What Affects How Long a Recipe Takes to Complete?

By Shweta Kumar

Introduction

The dataset used for this analysis is the Recipes and Ratings Dataset, sourced from food.com. It consists of two key files:

RAW_recipes.csv: Contains recipe details like name, tags, preparation time, ingredients, and nutritional values.
RAW_interactions.csv: Contains user reviews and ratings for recipes.

This dataset is significant because it offers insights into recipe preparation time, ingredient complexity, and user preferences, making it valuable for food enthusiasts, recipe developers, and even restaurants looking to optimize their menus.

Question of Focus

“What factors affect how long a recipe takes to complete?”

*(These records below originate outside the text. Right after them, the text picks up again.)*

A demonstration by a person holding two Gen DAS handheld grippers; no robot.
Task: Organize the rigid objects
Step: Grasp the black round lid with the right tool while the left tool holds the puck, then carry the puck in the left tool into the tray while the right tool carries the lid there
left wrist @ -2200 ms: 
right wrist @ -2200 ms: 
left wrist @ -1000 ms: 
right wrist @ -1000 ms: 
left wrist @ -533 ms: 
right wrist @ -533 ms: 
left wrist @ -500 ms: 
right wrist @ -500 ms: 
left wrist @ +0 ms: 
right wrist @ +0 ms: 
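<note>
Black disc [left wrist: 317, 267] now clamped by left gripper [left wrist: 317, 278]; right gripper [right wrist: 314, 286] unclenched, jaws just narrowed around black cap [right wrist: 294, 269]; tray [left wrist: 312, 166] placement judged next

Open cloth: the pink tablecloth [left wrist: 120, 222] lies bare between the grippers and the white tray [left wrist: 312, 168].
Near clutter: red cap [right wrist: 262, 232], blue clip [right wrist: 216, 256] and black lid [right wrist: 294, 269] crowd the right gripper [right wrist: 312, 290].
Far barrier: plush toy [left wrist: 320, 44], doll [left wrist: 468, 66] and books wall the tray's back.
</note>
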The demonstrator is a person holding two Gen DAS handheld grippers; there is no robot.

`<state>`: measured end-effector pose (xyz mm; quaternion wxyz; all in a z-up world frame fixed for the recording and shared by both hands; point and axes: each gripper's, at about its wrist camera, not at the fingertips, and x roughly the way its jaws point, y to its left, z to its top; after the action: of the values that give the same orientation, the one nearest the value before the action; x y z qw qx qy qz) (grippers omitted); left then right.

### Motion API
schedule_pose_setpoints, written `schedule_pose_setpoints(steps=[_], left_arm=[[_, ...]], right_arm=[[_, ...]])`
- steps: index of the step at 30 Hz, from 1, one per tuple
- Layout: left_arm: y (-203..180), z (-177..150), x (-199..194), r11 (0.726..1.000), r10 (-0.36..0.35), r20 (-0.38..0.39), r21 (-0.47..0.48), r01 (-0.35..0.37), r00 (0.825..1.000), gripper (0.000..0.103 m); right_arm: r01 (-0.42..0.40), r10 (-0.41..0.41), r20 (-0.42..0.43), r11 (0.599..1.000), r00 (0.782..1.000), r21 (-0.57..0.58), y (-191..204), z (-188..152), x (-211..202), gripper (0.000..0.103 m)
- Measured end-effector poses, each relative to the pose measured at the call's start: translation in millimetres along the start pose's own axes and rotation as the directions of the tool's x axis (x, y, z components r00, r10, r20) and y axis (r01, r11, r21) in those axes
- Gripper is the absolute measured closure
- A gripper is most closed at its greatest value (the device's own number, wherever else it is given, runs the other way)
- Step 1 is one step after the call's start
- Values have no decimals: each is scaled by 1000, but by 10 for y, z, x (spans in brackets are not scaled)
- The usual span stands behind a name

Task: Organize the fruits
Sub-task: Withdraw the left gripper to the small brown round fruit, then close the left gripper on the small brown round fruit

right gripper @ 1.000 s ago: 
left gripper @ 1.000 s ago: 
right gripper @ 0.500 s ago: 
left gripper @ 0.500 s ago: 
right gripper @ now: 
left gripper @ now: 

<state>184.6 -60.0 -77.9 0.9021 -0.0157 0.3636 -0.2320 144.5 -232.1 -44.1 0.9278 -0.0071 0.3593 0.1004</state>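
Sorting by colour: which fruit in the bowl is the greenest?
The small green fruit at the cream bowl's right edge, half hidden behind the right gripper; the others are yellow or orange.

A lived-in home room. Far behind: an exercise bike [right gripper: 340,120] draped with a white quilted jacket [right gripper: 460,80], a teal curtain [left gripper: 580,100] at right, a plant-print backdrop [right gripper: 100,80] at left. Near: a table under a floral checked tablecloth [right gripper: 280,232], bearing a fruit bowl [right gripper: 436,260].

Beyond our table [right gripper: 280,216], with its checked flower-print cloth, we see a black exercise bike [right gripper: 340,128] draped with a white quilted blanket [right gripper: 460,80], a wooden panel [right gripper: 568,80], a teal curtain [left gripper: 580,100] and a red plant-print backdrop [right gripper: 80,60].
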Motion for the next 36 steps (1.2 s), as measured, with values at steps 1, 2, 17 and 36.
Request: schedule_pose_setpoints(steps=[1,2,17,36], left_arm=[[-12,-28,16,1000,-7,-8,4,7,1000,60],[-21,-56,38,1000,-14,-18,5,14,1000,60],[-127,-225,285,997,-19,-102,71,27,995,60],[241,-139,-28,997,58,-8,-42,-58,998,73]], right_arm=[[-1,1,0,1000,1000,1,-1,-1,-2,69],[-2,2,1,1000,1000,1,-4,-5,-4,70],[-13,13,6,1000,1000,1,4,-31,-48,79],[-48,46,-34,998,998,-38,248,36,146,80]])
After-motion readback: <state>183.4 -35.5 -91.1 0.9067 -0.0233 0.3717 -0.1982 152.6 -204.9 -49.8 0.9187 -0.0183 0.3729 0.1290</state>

Understanding the factors that affect recipe preparation time helps home cooks plan meals more efficiently and avoid overly complex recipes. For recipe developers and businesses, these insights enable the creation of time-friendly content that appeals to busy individuals, boosting user satisfaction and engagement. Ultimately, this analysis benefits anyone looking to optimize their cooking experience or tailor recipes to specific audience needs.

Dataset Overview

Number of Rows: 234428 rows.

Relevant Columns

Variable	Description
name	The name of the recipe.
minutes	The time required to prepare the recipe, in minutes.
tags	Categories or labels associated with the recipe (e.g., ‘quick’, ‘vegan’).
avg_rating	The average user rating for the recipe, on a scale of 1-5.
num_ratings	The total number of ratings submitted for the recipe.
n_steps	The number of steps required to prepare the recipe.
n_ingredients	The number of ingredients needed for the recipe.
calories	The number of calories in the recipe.

By focusing on these columns, we aim to analyze which factors play a role in recipe completion time.

Data Cleaning and Exploratory Data Analysis

Cleaning Steps:

Left merge the recipes and interactions datasets together.
In the merged dataset, fill all ratings of 0 with np.nan.
Find the average rating per recipe and add this Series back to the recipes dataset.

These first 3 steps were done as recommened in the Recipes and Ratings Dataset Download Page.

Dropped all rows with an average rating of NaN or 0 to avoid skewing the dataset.
Dropped irrelevant columns like steps, description, and review which provided more information for each recipe but were not necessarily helpful in the actual model building process. These columns tended to be text heavy and not generalizable to the whole dataset.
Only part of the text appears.